Max Palmer was swept to his death in a swollen river at Glenridding in the Lake District in May. He had accompanied a group of pupils from Fleetwood High School in Lancashire on the trip because his mother, Patricia, 37, was a teaching assistant there. She almost died in her attempts to pull him from Red Tarn beck, near Ullswater.

Paul Ellis, the teacher supervising the trip, will appear at Eden magistrates' court in Penrith on Wednesday.

A spokesman for Cumbria police said: "Following the death of Max Palmer at Glenridding on 26 May, a joint investigation between Cumbria police and the Health and Safety Executive has been conducted. A 42-year-old man has been charged with an offence of manslaughter and an offence contrary to section 7 of the Health and Safety at Work Act 1974."
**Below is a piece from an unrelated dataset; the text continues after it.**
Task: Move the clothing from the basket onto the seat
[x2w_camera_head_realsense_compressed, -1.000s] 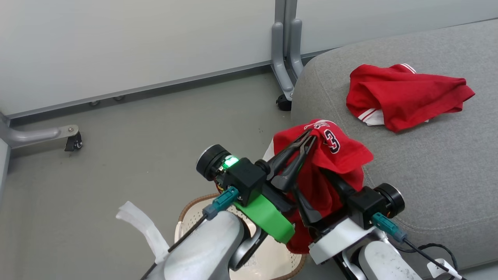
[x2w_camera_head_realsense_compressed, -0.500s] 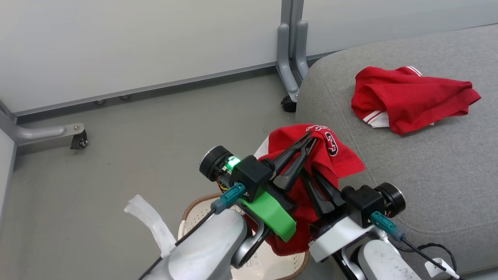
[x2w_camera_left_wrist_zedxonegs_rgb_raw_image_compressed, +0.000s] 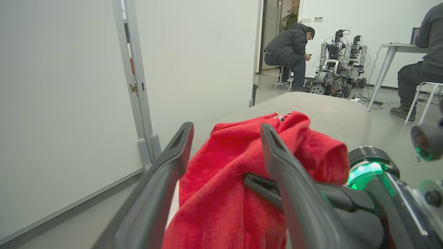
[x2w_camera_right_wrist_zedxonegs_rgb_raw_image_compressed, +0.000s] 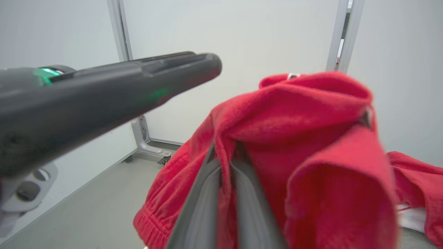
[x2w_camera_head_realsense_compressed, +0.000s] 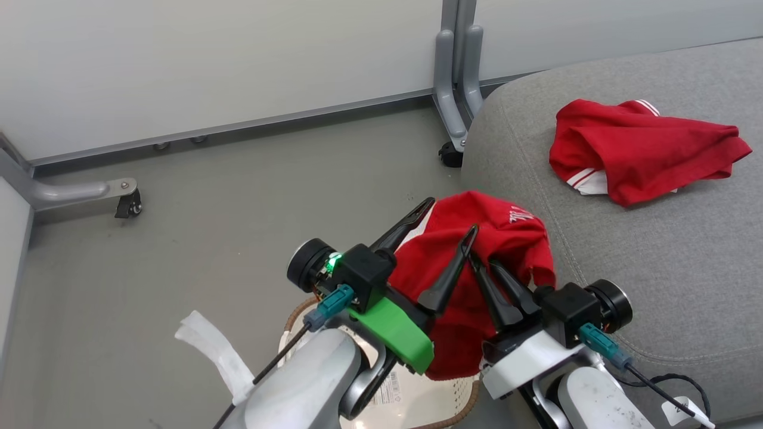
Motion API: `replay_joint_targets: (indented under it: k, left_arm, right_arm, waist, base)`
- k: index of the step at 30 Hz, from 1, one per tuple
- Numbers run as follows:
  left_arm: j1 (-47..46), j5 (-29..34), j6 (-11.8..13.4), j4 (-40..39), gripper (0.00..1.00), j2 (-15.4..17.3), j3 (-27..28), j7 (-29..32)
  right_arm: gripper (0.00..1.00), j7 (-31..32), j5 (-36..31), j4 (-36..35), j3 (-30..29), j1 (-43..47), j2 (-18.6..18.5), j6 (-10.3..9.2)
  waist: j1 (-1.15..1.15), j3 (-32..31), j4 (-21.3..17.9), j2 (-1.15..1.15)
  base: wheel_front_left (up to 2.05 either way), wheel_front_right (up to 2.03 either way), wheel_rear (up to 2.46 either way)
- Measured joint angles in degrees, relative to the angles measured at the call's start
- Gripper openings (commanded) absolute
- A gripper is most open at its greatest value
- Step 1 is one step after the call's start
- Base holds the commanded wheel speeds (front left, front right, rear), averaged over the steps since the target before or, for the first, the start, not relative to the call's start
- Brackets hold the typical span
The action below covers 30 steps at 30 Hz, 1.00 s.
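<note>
Head view. Risks a slide off the rounded edge of the seat (x2w_camera_head_realsense_compressed: 656,268) if let go too early: red garment (x2w_camera_head_realsense_compressed: 477,250) hanging over the basket (x2w_camera_head_realsense_compressed: 293,311), just beside that edge, pinched in the clenched fingers of the right gripper (x2w_camera_head_realsense_compressed: 481,262) alone, left gripper (x2w_camera_head_realsense_compressed: 453,214) fingers spread, clamping nothing. Counts: one seat, one basket, two garments, second garment (x2w_camera_head_realsense_compressed: 644,158) lying on the seat, two grippers.

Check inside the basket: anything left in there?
The basket shows a paper label on its bare floor. The hanging red garment and the left forearm cover the rest.
</note>
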Motion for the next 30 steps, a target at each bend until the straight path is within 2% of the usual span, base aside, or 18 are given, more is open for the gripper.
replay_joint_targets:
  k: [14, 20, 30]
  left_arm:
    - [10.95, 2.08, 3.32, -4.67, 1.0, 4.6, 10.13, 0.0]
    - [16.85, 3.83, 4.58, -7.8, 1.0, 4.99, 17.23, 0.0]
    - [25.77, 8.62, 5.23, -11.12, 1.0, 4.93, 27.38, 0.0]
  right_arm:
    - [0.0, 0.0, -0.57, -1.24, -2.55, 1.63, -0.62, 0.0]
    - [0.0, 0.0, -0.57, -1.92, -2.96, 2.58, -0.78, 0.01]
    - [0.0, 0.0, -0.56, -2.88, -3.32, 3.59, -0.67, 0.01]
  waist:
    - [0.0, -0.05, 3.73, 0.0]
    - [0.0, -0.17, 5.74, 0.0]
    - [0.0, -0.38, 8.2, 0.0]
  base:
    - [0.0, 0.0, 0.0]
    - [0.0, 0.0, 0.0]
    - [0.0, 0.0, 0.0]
Max, a pupil at Shakespeare Primary School in Fleetwood, was swept off his feet and carried downstream. It had been raining heavily and a second child was treated for grazes. There were 14 pupils on the trip supervised by three adults.

The prosecution comes at a time of growing concern over school trips. In the past three years, at least 12 children have died, including Hannah Black and Rochelle Cauvet, both aged 14, who were swept to their deaths on a river walk in North Yorkshire last year.

One teachers' union, the National Association of Schoolmasters and Union of Women Teachers, is advising its members to boycott trips. It says the regulations governing them are now so complicated that teachers could easily lay themselves open to claims for compensation.But other teachers' unions say trips are a valuable educational experience.